*ABOUT THIS EXERCISE*: Each line from the start of the listing below through the line containing "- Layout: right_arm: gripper" should be reproduced exactly, with no others.

*DATA SHOWN*:
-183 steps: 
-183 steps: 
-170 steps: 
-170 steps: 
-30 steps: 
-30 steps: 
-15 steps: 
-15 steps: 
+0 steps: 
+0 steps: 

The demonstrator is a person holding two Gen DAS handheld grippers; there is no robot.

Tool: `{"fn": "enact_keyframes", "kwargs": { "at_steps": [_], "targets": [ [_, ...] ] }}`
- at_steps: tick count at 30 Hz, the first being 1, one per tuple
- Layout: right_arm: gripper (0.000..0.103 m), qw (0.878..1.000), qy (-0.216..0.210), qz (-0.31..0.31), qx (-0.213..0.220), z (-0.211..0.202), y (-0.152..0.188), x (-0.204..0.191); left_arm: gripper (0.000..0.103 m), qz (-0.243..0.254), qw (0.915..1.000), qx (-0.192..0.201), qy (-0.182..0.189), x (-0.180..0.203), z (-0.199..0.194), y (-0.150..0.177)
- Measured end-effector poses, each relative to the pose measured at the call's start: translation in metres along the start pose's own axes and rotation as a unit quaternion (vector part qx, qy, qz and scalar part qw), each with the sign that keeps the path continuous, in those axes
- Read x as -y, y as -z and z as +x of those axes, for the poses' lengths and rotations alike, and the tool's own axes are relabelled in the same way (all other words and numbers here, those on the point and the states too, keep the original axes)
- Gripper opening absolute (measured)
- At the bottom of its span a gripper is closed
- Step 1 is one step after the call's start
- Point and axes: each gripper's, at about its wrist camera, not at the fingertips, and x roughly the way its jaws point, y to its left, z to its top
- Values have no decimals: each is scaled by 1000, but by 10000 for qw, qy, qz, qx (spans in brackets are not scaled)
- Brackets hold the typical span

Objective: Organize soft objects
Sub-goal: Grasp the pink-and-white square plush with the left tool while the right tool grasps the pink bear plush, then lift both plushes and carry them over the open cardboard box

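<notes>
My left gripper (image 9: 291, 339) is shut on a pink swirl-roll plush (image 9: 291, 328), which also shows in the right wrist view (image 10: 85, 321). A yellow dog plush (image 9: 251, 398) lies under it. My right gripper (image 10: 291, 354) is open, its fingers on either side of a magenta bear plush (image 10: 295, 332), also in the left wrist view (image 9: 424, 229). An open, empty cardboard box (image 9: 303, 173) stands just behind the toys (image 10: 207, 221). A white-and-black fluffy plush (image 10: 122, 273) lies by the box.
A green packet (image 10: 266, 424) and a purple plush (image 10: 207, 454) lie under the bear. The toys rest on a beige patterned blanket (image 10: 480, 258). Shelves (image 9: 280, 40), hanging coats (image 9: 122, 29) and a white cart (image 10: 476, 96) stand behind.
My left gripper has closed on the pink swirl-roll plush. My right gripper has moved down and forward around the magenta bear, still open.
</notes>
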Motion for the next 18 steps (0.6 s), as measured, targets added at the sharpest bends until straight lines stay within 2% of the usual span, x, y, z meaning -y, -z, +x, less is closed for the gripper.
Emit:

*ANSWER TO THIS TASK*:
-183 steps: 
-183 steps: 
-170 steps: 
-170 steps: 
-30 steps: 
-30 steps: 
-15 steps: 
-15 steps: 
+0 steps: 
+0 steps: 

The demonstrator is a person holding two Gen DAS handheld grippers; there is no robot.

Tool: `{"fn": "enact_keyframes", "kwargs": { "at_steps": [_], "targets": [ [_, ...] ] }}`
- at_steps: tick count at 30 Hz, the first being 1, one per tuple
- Layout: right_arm: gripper (0.000..0.103 m), qw (0.878..1.000), qy (-0.216..0.210), qz (-0.31..0.31), qx (-0.213..0.220), z (-0.211..0.202), y (-0.152..0.188), x (-0.204..0.191); left_arm: gripper (0.000..0.103 m), qz (-0.243..0.254), qw (0.915..1.000), qx (-0.192..0.201), qy (-0.182..0.189), x (-0.180..0.203), z (-0.199..0.194), y (-0.150..0.177)

This exercise is now complete.